▸ **Exercise directions**:
Only the text of the records, copied exactly, is wanted; no pictures.

▸ **Dataset excerpts**:
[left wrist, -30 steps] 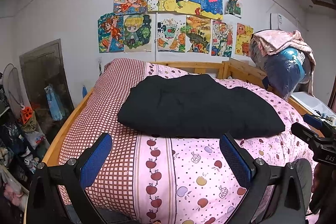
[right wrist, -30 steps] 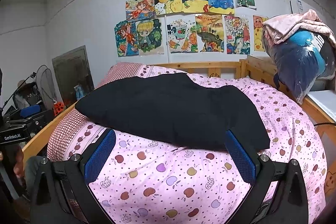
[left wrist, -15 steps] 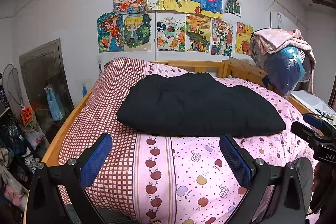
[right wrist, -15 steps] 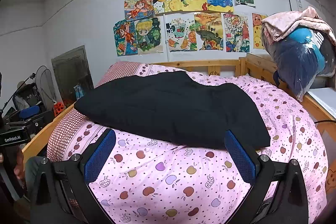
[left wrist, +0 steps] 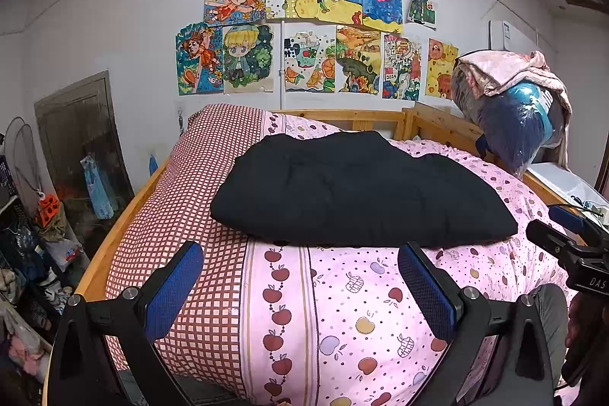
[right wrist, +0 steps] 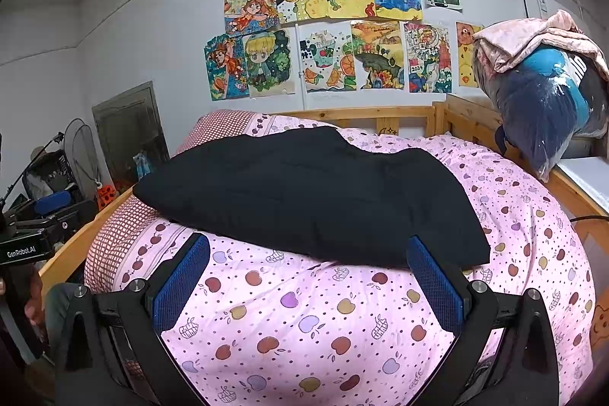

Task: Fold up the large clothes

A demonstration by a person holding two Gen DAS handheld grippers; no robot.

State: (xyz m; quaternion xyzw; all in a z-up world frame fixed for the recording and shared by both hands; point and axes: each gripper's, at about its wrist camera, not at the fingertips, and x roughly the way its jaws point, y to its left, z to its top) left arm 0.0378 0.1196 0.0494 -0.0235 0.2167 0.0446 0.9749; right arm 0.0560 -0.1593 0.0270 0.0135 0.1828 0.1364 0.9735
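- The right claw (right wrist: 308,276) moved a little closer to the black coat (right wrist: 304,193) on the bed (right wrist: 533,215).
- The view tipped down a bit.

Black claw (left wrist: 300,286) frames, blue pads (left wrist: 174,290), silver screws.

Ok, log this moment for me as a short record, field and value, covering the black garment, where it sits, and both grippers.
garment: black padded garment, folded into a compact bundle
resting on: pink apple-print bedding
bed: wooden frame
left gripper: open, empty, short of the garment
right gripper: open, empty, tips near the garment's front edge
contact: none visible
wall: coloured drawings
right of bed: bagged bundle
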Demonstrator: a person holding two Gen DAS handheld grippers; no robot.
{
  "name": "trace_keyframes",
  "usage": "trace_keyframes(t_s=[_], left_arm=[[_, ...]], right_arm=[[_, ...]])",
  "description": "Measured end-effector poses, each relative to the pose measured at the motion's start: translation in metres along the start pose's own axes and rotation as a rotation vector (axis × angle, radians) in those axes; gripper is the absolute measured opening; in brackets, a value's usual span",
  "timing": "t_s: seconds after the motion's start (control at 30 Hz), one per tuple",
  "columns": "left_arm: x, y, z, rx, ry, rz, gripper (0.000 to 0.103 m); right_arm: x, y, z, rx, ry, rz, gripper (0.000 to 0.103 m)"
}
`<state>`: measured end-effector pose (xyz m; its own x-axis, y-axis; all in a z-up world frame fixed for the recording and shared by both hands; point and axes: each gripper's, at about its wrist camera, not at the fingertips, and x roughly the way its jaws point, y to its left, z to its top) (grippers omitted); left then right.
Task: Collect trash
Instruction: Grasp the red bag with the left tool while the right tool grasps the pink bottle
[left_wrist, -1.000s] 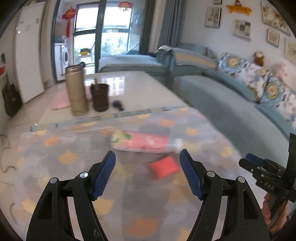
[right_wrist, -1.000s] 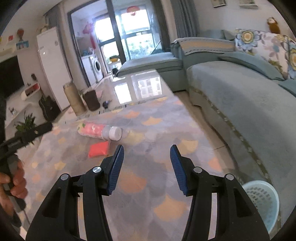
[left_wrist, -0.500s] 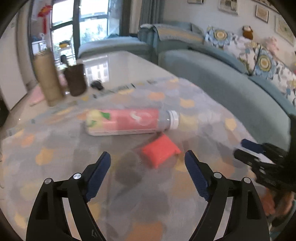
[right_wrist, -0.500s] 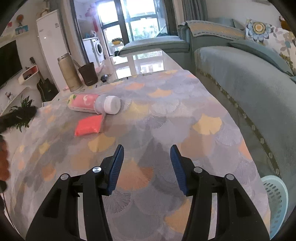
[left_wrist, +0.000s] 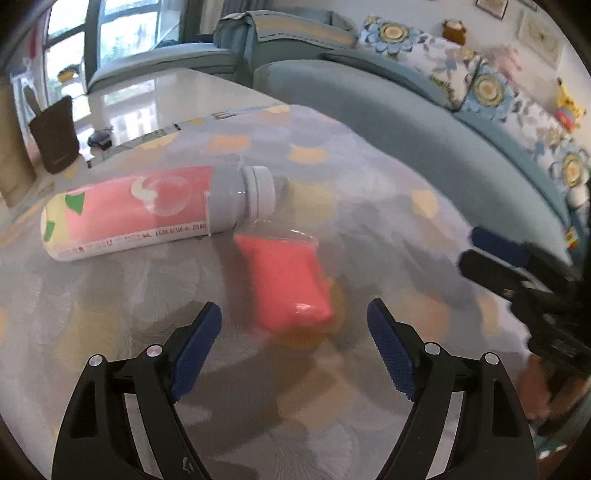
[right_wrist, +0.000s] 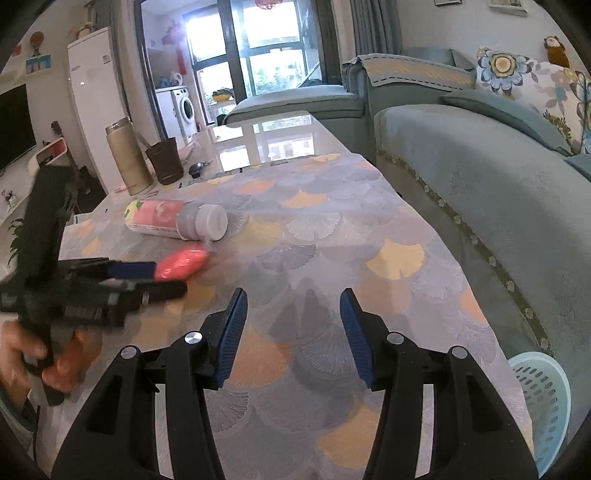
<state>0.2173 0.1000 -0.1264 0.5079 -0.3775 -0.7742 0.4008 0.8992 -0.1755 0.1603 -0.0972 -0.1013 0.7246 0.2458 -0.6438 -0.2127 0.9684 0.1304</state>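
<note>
A red soft packet (left_wrist: 284, 280) lies on the patterned tablecloth (left_wrist: 110, 295), just in front of a pink-labelled plastic bottle (left_wrist: 147, 210) that lies on its side with its white cap to the right. My left gripper (left_wrist: 293, 306) is open and low over the cloth. The packet's near end sits between its fingertips, and the pads do not touch it. In the right wrist view the left gripper (right_wrist: 170, 278) reaches in from the left beside the packet (right_wrist: 183, 263) and bottle (right_wrist: 166, 218). My right gripper (right_wrist: 292, 293) hangs open and empty over bare cloth.
A light blue basket (right_wrist: 543, 398) stands on the floor at the table's right edge, beside the teal sofa (right_wrist: 480, 177). A tall gold flask (right_wrist: 127, 158) and a dark cup (right_wrist: 164, 162) stand at the table's far end.
My left gripper has dropped toward the cloth and closed in on the red packet, and its jaws have widened. The right gripper sank a little and then kept still.
</note>
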Motion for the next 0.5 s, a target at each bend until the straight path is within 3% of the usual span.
trace_keyframes(t_s=[0.2, 0.27, 0.33, 0.4, 0.5], left_arm=[[0.011, -0.003, 0.013, -0.044, -0.004, 0.062, 0.078], [0.009, -0.006, 0.012, -0.055, -0.003, 0.116, 0.069], [0.003, -0.005, 0.011, -0.067, -0.008, 0.169, 0.038], [-0.011, 0.004, 0.003, -0.124, -0.025, 0.142, 0.036], [-0.039, 0.02, -0.017, -0.19, -0.088, 0.164, 0.035]], right_arm=[[0.0, 0.0, 0.001, -0.005, 0.001, 0.003, 0.056], [0.001, -0.001, 0.001, 0.0, 0.007, 0.011, 0.058], [0.002, 0.0, 0.002, -0.001, 0.015, 0.014, 0.061], [0.007, 0.006, 0.003, -0.024, 0.041, 0.02, 0.063], [0.016, 0.022, 0.008, -0.099, 0.08, 0.066, 0.064]])
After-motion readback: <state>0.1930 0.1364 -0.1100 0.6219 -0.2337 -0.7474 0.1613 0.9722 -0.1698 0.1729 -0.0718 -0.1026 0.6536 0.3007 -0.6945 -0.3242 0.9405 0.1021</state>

▸ **Written solution**:
[left wrist, -30 steps] 
[right wrist, -30 steps] 
[left wrist, -15 steps] 
[right wrist, -15 steps] 
[left wrist, +0 steps] 
[right wrist, +0 steps] 

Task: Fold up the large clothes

A demonstration by a person holding two Gen DAS handheld grippers; no robot.

State: (xyz m; quaternion xyzw; all in a z-up world frame fixed for the recording and shared by both hands; point and axes: each gripper's, at about its wrist camera, not at the fingertips, and x roughly the way its jaws point, y to its left, z to its top) left arm 0.0378 0.1196 0.0494 -0.0235 0.2167 0.0446 0.9749; right arm 0.0560 -0.1593 0.0270 0.0135 0.1828 0.1364 0.9735
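- The right claw (right wrist: 308,276) moved a little closer to the black coat (right wrist: 304,193) on the bed (right wrist: 533,215).
- The view tipped down a bit.

Black claw (left wrist: 300,286) frames, blue pads (left wrist: 174,290), silver screws.

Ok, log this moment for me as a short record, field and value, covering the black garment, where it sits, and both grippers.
garment: black padded garment, folded into a compact bundle
resting on: pink apple-print bedding
bed: wooden frame
left gripper: open, empty, short of the garment
right gripper: open, empty, tips near the garment's front edge
contact: none visible
wall: coloured drawings
right of bed: bagged bundle
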Demonstrator: a person holding two Gen DAS handheld grippers; no robot.
{
  "name": "trace_keyframes",
  "usage": "trace_keyframes(t_s=[_], left_arm=[[_, ...]], right_arm=[[_, ...]])",
  "description": "Measured end-effector poses, each relative to the pose measured at the motion's start: translation in metres along the start pose's own axes and rotation as a rotation vector (axis × angle, radians) in those axes; gripper is the absolute measured opening; in brackets, a value's usual span",
  "timing": "t_s: seconds after the motion's start (control at 30 Hz), one per tuple",
  "columns": "left_arm: x, y, z, rx, ry, rz, gripper (0.000 to 0.103 m); right_arm: x, y, z, rx, ry, rz, gripper (0.000 to 0.103 m)"
}
`<state>`: measured end-effector pose (xyz m; its own x-axis, y-axis; all in a z-up world frame fixed for the recording and shared by both hands; point and axes: each gripper's, at about its wrist camera, not at the fingertips, and x roughly the way its jaws point, y to its left, z to its top) (grippers omitted); left then right.
Task: Collect trash
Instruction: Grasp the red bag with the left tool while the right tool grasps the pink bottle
[left_wrist, -1.000s] 
[right_wrist, -1.000s] 
[left_wrist, -0.500s] 
[right_wrist, -0.500s] 
[left_wrist, +0.000s] 
[right_wrist, +0.000s] 
<state>0.2173 0.1000 -0.1264 0.5079 -0.3775 -0.7742 0.4008 0.8992 -0.1755 0.1603 -0.0972 -0.1013 0.7246 0.2458 -0.6438 -0.2127 0.9684 0.1304</state>
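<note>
A red soft packet (left_wrist: 284, 280) lies on the patterned tablecloth (left_wrist: 110, 295), just in front of a pink-labelled plastic bottle (left_wrist: 147, 210) that lies on its side with its white cap to the right. My left gripper (left_wrist: 293, 306) is open and low over the cloth. The packet's near end sits between its fingertips, and the pads do not touch it. In the right wrist view the left gripper (right_wrist: 170, 278) reaches in from the left beside the packet (right_wrist: 183, 263) and bottle (right_wrist: 166, 218). My right gripper (right_wrist: 292, 293) hangs open and empty over bare cloth.
A light blue basket (right_wrist: 543, 398) stands on the floor at the table's right edge, beside the teal sofa (right_wrist: 480, 177). A tall gold flask (right_wrist: 127, 158) and a dark cup (right_wrist: 164, 162) stand at the table's far end.
My left gripper has dropped toward the cloth and closed in on the red packet, and its jaws have widened. The right gripper sank a little and then kept still.
</note>
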Motion for the next 0.5 s, a target at each bend until the straight path is within 3% of the usual span.
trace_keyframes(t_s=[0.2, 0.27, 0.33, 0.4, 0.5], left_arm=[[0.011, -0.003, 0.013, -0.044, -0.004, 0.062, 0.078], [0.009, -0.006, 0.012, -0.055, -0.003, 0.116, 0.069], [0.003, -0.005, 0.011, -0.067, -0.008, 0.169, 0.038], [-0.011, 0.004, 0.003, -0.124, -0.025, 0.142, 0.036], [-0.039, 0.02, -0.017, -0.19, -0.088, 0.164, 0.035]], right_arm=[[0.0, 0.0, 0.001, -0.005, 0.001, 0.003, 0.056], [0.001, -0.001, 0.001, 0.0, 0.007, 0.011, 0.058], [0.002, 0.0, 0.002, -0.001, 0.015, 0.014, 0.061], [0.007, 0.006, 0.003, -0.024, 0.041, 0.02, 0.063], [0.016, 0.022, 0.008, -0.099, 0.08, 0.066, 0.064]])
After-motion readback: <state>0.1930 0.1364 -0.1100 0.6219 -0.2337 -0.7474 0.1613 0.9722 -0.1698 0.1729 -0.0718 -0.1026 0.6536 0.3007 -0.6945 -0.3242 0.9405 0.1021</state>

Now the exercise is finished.